- Exercise -
Search the data for the string "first" and copy each line where it turns up.

+++ Dataset extract

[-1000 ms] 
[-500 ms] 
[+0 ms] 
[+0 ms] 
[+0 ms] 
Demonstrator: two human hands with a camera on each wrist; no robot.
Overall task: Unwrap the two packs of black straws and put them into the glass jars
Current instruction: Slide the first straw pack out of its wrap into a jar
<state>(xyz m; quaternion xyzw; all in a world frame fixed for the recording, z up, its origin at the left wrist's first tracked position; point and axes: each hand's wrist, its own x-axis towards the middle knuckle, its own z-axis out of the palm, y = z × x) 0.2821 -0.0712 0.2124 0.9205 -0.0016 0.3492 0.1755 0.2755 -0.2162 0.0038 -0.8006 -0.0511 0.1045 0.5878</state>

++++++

- Written solution -
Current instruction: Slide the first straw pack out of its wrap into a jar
<state>(xyz m; quaternion xyzw; all in a world frame fixed for the recording, z up, its origin at the left wrist's first tracked position; point and axes: each hand's wrist, its own x-axis towards the middle knuckle, its own z-axis out of the palm, y = z × x) 0.2821 -0.0712 0.2124 0.9205 -0.0016 0.3492 0.1755 0.2755 -0.2162 0.0038 -0.8006 -0.0511 0.1045 0.5878</state>

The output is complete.